Откуда, откуда это в русском человеке – если не сделаю я, значит, никто не сделает? Это же наше, родное, из корня идет, из русского воздуха: если не я, значит, никто! И если мне что-то сейчас мешает, значит, и кому-то другому это «что-то» тоже будет мешать. Тоже его остановит. Нет: я и только я; я и никто другой, – наверное, там, в Нижнем, именно так думал в 1612-м году князь Дмитрий Пожарский, именно так, не иначе, говорил себе когда-то Вадим Новгородский… Поднимается, встает вдруг в русском человеке эта полна, – откуда, из каких глубин народного духа, народного сознания идет этот удивительный свет, ведь сколько веков прошло, скоро уж – две тысячи лет, а он жив, этот свет и будет, похоже, всегда…

Прежде Егорка никогда не был в Москве.

Ведь до чего дошло? Свои ребята, ачинские, Пересекин Коля да и Борис Борисыч, конечно, знают, почем нынче плацкарта в Москву, Колька ездил недавно, но молчит, собака, потому как сильно завидует!

Откуда, мол, у людей время свободное, чтоб запросто в Москву отвалить?

Деньги у Егорки – общественные, да и то в один конец, но Кольке ведь не объяснить, сразу выдаст, потому как трепло!

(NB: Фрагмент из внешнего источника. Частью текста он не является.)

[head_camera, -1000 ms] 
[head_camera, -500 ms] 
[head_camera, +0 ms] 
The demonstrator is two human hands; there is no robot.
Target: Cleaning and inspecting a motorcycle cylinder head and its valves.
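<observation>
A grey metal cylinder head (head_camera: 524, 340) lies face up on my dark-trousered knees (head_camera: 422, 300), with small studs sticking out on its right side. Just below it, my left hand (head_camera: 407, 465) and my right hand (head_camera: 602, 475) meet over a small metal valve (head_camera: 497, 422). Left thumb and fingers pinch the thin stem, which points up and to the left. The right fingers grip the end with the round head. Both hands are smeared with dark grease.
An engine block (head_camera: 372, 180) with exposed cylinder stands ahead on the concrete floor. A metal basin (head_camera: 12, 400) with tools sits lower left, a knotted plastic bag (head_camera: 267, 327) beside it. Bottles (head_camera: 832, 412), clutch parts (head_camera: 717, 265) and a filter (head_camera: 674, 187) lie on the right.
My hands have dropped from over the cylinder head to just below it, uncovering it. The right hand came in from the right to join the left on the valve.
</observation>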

А с Наташкой, подлюгой, Егорка решил разобраться следующим образом. Про Москву ничего ей не говорить, оставить записку: так, мол, и так, уехал куда глаза глядят, не скажу куда, потому как обижен до крайности…

Может… задумается, дура?

И, не мешкая, на вокзал. Будет билет – отлично! Не будет – ночку-другую можно будет и на вокзале скоротать, срама тут нету…

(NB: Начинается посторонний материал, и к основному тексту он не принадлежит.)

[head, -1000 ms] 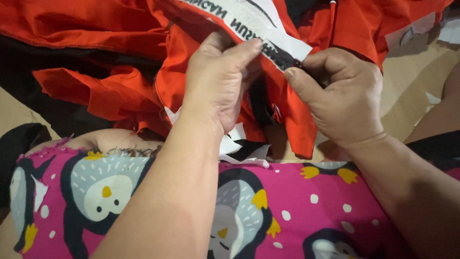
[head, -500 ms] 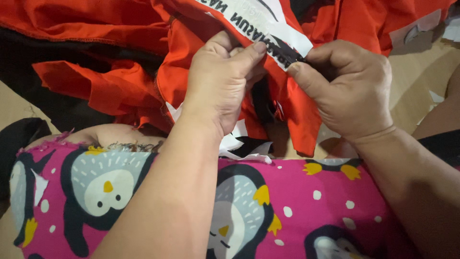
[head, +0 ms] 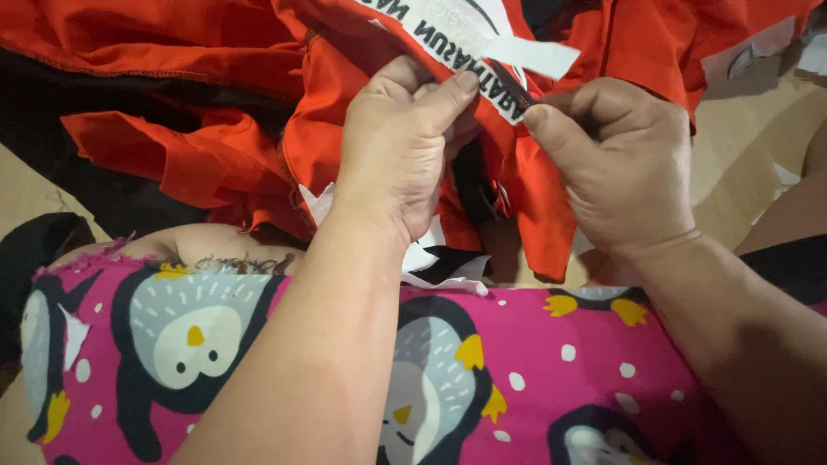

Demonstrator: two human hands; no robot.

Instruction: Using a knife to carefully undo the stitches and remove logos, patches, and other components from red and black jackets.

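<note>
The white lettered strip on the orange garment runs slantwise, from upper left down to the right, just above both hands. The left hand pinches the cloth beside it, thumb on top; the right hand is closed tight on the strip's lower end, nearer its tip. Below them lies a pink penguin-print cloth, over a tan floor

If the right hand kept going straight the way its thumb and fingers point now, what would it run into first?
Most likely the left hand: the right hand points leftward along the white printed strip both are pinching, and their fingertips are nearly touching.
</note>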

Автобус был полупустой. Точно, деньги у людей кончились, если даже за спиртом никто сейчас не едет…

Красноярск стал – вдруг – каким-то обшарпанным, постаревшим, чужим. Ветер, мгла непроглядная, людей за сугробами не видно, снег не убирают, автобусы еле ползают, натыкаясь, сослепу, друг на друга…

Вокзал как скотный двор. Сугробы прямо у касс, в зале. И как только в них, в этих кассах, тетки сидят? Или в ногах у них батареи?

Двадцать тыщ билет!

От церкви люди отвернулись, потому и цены такие в стране, – вот что…

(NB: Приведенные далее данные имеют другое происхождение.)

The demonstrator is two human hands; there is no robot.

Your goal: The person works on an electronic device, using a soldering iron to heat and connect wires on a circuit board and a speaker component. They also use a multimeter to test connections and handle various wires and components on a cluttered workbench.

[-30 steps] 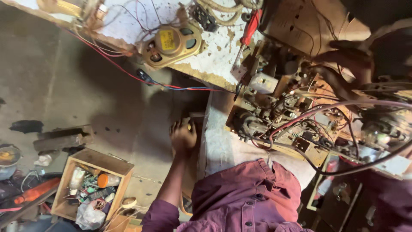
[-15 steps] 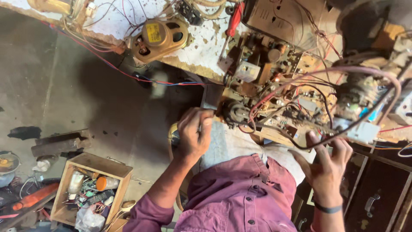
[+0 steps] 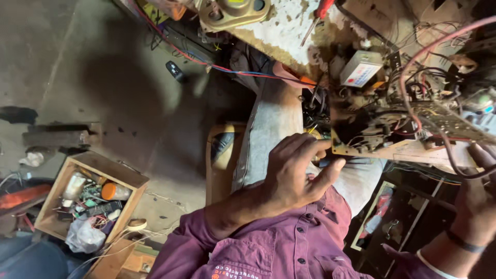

До поезда был час, и получалось все очень складно. Егорка дернулся было в буфет, но там только коньяк по пять тыщ рублей, водки нет. А бутерброды стоят, как золотые слитки!

Хорошо, что Наташка держала в холодильнике вареные яйца; с собой Егорка прихватил аж восемь штук.

На пару дней хватит.

Поезд был подан минута в минуту. Егорку поразило, что в вагоне, где народу, он думал, будет тьма-тьмущая, никого не оказалось. Купе тоже вроде пустое, но с полки вдруг свесилась лохматая детская голова:

– Дед, закурить есть?

– Какой я те дед? – изумился Егорка.

Во порядки! Человек только в вагон вошел, и сразу у него папироску просят…

– Дай посмолить, дед! С утра не курила!

– Да счас! – окрысился Егорка.

Он и не думал раскидываться табаком.